At Phillips Corp., if employees leave before paying back the balance, they may either pay off the balance or continue paying at the same rate each month, plus 12 percent interest. At Lante, the outstanding balance is automatically taken out of the departing employee’s last paycheck.

The Future

While this type of perk appears to be gaining momentum, it may not retain its appeal. Those currently 18 and younger are likely to come to the workforce already tech-prepped. They grew up on computers and need little help in understanding the computer culture. "I think this trend will continue for the next four years, until these people start working their way into the workforce, and then it will change," says Rieker-Pierce.

Lower PC prices will also contribute to the diminishing impact of computer assistance programs. "Already you can get certain computers that are loaded for $1,000, and in the future for even less," Rieker-Pierce notes.

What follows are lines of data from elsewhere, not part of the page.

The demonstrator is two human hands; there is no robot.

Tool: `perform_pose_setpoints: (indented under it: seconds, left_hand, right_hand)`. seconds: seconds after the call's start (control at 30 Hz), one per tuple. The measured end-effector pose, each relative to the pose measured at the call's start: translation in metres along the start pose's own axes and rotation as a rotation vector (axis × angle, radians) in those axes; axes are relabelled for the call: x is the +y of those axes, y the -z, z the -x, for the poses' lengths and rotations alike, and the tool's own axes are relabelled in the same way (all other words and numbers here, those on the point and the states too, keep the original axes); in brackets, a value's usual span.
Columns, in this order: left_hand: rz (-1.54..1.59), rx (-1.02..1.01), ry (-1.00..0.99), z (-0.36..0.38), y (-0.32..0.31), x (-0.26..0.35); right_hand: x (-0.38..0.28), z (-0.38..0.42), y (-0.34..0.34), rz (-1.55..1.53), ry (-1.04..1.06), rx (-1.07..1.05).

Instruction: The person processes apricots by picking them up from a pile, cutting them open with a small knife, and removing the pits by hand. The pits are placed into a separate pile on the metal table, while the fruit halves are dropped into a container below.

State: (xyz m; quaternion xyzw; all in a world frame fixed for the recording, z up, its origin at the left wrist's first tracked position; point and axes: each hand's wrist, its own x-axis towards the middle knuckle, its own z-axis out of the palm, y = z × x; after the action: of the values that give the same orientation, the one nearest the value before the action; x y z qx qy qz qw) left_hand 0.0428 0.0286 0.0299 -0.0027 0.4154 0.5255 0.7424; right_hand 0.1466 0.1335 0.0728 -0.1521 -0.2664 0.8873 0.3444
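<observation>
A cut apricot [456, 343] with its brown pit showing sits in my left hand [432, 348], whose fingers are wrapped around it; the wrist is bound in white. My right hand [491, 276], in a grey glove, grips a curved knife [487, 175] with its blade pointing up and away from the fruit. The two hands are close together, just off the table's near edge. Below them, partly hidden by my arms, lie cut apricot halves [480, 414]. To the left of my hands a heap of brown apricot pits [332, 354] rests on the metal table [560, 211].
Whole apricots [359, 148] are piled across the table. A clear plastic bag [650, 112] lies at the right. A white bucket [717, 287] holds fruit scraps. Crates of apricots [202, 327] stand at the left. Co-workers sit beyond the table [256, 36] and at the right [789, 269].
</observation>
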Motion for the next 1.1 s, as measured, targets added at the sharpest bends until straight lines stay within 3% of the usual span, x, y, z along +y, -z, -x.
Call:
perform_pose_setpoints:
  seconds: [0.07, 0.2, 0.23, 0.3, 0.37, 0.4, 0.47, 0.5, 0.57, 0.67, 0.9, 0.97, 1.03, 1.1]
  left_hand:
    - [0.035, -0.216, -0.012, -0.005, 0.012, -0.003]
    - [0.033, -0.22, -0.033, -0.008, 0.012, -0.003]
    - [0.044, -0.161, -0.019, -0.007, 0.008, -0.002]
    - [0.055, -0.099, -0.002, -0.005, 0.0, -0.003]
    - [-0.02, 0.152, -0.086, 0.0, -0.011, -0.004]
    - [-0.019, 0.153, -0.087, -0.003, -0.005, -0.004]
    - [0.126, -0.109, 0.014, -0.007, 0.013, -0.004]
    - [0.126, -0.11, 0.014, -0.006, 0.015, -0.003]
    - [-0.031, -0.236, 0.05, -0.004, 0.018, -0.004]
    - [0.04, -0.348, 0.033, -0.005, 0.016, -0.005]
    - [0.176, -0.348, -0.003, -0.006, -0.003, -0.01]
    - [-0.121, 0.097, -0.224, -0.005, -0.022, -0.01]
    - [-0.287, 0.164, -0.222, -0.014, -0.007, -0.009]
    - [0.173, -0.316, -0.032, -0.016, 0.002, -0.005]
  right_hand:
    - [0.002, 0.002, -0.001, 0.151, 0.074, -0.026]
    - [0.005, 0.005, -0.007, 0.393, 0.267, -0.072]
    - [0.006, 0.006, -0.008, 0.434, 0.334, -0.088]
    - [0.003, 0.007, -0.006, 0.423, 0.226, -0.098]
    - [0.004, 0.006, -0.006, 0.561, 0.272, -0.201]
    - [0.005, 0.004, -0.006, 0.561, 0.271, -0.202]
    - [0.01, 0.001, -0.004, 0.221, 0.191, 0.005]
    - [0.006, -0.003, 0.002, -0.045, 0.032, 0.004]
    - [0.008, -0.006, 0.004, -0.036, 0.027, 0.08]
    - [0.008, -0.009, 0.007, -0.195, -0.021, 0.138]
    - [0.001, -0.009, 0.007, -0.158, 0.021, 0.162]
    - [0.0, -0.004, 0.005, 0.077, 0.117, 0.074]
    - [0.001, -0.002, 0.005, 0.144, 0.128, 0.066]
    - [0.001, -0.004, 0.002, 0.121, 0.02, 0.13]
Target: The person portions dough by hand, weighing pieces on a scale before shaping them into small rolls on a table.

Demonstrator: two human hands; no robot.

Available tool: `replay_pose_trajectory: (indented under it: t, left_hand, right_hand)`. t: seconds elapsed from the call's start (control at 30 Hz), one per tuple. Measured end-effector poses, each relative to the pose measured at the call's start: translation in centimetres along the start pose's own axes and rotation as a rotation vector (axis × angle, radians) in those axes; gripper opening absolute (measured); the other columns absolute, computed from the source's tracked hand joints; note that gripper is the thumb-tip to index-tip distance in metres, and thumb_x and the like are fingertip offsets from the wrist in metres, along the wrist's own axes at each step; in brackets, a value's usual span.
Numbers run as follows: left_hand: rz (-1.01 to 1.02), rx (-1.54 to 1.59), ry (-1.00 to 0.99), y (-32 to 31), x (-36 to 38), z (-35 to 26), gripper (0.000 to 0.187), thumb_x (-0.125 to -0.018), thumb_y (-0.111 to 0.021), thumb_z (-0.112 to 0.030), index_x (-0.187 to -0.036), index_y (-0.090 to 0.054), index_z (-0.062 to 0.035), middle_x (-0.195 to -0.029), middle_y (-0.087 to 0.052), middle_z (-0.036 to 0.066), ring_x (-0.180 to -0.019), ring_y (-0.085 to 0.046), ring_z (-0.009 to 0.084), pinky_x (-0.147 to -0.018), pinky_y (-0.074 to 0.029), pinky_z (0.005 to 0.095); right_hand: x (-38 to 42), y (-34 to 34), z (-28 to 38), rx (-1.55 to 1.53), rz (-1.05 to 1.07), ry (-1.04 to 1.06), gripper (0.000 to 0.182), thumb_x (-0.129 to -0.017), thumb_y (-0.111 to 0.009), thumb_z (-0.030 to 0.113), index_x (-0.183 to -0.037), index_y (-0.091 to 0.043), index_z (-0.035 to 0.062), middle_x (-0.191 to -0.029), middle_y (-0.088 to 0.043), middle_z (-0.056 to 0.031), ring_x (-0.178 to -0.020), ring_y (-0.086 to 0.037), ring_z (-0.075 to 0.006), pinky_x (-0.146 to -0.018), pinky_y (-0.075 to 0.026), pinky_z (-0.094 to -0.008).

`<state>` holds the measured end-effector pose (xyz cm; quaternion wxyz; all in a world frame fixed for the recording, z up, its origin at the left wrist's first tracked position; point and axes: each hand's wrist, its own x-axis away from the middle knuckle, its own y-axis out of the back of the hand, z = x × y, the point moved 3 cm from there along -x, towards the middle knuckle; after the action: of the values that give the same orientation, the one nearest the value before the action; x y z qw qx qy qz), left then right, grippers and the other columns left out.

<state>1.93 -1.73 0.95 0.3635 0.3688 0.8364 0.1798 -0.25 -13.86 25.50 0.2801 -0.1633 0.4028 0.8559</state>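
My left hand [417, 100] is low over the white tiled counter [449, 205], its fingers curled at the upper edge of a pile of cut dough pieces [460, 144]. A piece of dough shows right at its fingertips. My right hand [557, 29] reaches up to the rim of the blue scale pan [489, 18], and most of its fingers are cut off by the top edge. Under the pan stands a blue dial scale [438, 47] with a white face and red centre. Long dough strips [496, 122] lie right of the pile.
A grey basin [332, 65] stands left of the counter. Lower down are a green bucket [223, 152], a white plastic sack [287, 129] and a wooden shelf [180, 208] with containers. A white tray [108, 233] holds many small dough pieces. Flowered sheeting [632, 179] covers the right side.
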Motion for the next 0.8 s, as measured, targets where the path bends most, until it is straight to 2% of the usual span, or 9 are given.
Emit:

As computers become less expensive, these programs will become less enticing to employees, she predicts.

That’s not to say employees will pass up the benefit, but it does mean that companies won’t always get the kind of bang for their buck they’re getting today.

If you’re interested in offering this kind of program, now may be the time to get it off the ground. Later, it may become one of the many routine benefits you offer—not a stand-out selling point.

Andrea C. Poe is a freelance writer based in Easton, Md., who specializes in human resource and management issues.